Épreuve
Il sera question ici de l’étymologie et du sens du mot épreuve, ainsi que de la valeur spirituelle de la réalité qu’il désigne.
Éprouver vient du latin probare. Dans ce mot, la syllabe pro, qui est d’ordinaire un préfixe signifiant « en avant », semble bien être simplement le radical. On trouve la même chose dans le mot prora, qui signifie la proue, l’avant d’un bateau. Éprouver veut donc dire mettre en avant, manifester. Lorsqu’on éprouve un matériau, on en fait ressortir les qualités. Ainsi l’épreuve est un évènement qui permet à celui qui la subit de manifester qui il est.

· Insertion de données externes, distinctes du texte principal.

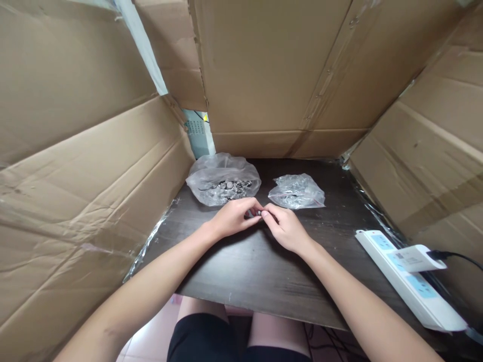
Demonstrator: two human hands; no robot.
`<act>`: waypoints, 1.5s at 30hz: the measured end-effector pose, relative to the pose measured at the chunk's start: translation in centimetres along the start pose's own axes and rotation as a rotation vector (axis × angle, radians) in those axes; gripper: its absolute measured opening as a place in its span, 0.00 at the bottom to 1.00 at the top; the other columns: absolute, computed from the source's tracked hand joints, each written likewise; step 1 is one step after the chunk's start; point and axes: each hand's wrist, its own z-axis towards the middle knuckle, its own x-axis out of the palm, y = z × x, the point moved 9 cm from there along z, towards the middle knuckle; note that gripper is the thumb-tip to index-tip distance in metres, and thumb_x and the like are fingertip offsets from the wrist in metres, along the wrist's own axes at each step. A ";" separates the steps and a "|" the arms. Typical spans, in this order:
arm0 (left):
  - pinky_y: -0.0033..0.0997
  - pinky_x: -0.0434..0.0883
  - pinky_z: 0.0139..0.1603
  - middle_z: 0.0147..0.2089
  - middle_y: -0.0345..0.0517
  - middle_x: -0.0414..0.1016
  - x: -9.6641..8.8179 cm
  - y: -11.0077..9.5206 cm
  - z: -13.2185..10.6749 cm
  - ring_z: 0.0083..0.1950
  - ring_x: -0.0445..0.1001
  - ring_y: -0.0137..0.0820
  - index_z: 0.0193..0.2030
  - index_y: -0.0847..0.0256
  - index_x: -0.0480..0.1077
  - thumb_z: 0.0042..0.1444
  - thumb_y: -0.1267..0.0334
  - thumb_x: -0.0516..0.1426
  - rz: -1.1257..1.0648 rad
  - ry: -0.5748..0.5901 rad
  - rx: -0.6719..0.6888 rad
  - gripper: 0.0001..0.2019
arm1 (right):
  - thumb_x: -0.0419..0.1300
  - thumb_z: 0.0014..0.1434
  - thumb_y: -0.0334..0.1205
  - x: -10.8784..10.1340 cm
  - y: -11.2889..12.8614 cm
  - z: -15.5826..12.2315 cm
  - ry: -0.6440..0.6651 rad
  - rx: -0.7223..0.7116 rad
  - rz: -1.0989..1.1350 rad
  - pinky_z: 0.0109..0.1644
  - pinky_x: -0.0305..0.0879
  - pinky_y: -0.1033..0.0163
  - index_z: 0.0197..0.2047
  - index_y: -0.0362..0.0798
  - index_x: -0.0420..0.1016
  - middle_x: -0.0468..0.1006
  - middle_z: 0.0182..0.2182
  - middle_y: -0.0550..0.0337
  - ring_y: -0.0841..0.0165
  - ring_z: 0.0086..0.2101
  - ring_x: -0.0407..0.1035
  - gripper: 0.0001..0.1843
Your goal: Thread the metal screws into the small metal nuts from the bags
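My left hand [238, 217] and my right hand [284, 225] meet above the middle of the dark table [241, 271]. Between their fingertips is a small metallic piece [259, 213], pinched from both sides; its exact kind is too small to make out. Just behind my left hand lies an open clear plastic bag [211, 177] with many small silvery metal parts [234, 187] in it. A second, smaller clear bag [296, 191] rests behind my right hand, and its contents are hard to make out.
Cardboard walls [271, 75] enclose the table at the back and on both sides. Along the right edge lies a white power strip [411, 281] with a white charger [415, 258] plugged in and a black cable [462, 255]. My legs are under the front edge.
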 end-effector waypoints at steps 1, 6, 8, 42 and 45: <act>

Deux attitudes sont possibles face à l’épreuve : ou bien la refuser et même s’insurger, et on manifeste alors sa mauvaise qualité ; ou bien l’accepter et, en la prenant de façon positive, s’améliorer. J’ai entendu parler d’un homme qui avait refusé de montrer son billet de train au contrôleur : il venait de connaître une certaine promotion sociale, et paraissait estimer indigne de lui d’être contrôlé. Alors qu’on doit prendre le contrôle comme une occasion de manifester son honnêteté…

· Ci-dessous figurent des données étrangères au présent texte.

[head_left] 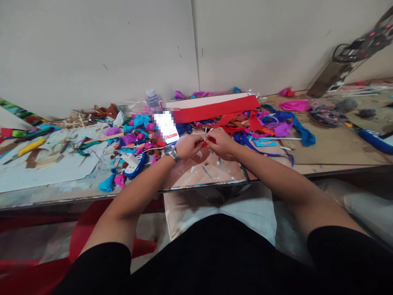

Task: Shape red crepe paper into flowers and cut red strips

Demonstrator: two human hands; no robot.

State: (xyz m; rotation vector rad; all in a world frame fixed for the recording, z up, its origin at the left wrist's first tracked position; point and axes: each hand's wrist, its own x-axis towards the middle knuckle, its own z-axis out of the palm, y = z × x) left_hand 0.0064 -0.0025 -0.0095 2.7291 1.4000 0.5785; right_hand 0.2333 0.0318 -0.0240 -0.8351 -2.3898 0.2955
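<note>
My left hand [189,146], with a watch [172,153] on its wrist, and my right hand [221,141] meet over the front of the table. The fingers of both are closed in a pinch on a small red piece [210,139] of what looks like fabric or crepe paper. Most of that piece is hidden by the fingers. Just behind my left hand stands a lit phone [166,126], tilted back. Beyond my right hand lie a long red strip [215,110] and a narrower red strip [236,119] on a heap of coloured scraps.
A clear bottle [154,100] stands behind the phone. To the left are a blue power strip [135,166], a yellow-handled cutter [31,146] and purple and pink scraps [130,138]. Brown cardboard [325,143] and blue scraps [307,133] lie right. A wall [123,49] rises behind.
</note>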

Dès lors, quand on parle d’épreuve en spiritualité, c’est Dieu qui nous éprouve. Il nous donne une occasion de manifester notre fidélité dans l’amour. L’épreuve ainsi comprise se présente sous la forme d’un événement ou d’une situation qui risque d’ébranler notre relation à Dieu : soit notre foi, soit notre espérance, soit en tous cas notre charité. La persévérance dans l’épreuve vient donc non seulement manifester la qualité de nos vertus théologales, mais aussi elle les renforce.
L’épreuve surmontée apparaît donc doublement comme une grâce : d’abord parce qu’elle vient renforcer notre union à Dieu ; ensuite parce que c’est Dieu lui-même qui par sa grâce nous a donné la force de la surmonter. L’épreuve est occasion de grâce. On peut donc dire que Dieu nous soumet à l’épreuve. On ne saurait souhaiter les difficultés, mais quand elles se présentent il faut les affronter avec reconnaissance envers Dieu dans sa Providence.
Mais l’épreuve doit être soigneusement distinguée de la tentation, même si celle-ci est l’occasion d’une épreuve. Même si tentare peut être presque synonyme de probare, comme on le voit dans le mot « tentative », la tentation est comprise en français comme une incitation au mal. On ne peut donc absolument pas dire que Dieu nous soumet à la tentation. C’est pourquoi on ne pouvait admettre l’ancienne traduction du Notre Père où l’on trouvait la phrase « ne nous soumets pas à la tentation » : cela impliquait que Dieu pouvait avoir l’idée ou l’intention de nous soumettre au mal ! Ce qu’il faut demander, c’est de ne pas « entrer dans » la tentation, c’est-à-dire de ne pas consentir à sa logique.
En définitive, une épreuve surmontée victorieusement est quelque chose qui nous unit au Christ victorieux de la tentation au désert, au Christ victorieux de la mort, du péché et de Satan par son obéissance sur la croix et sa sortie du tombeau.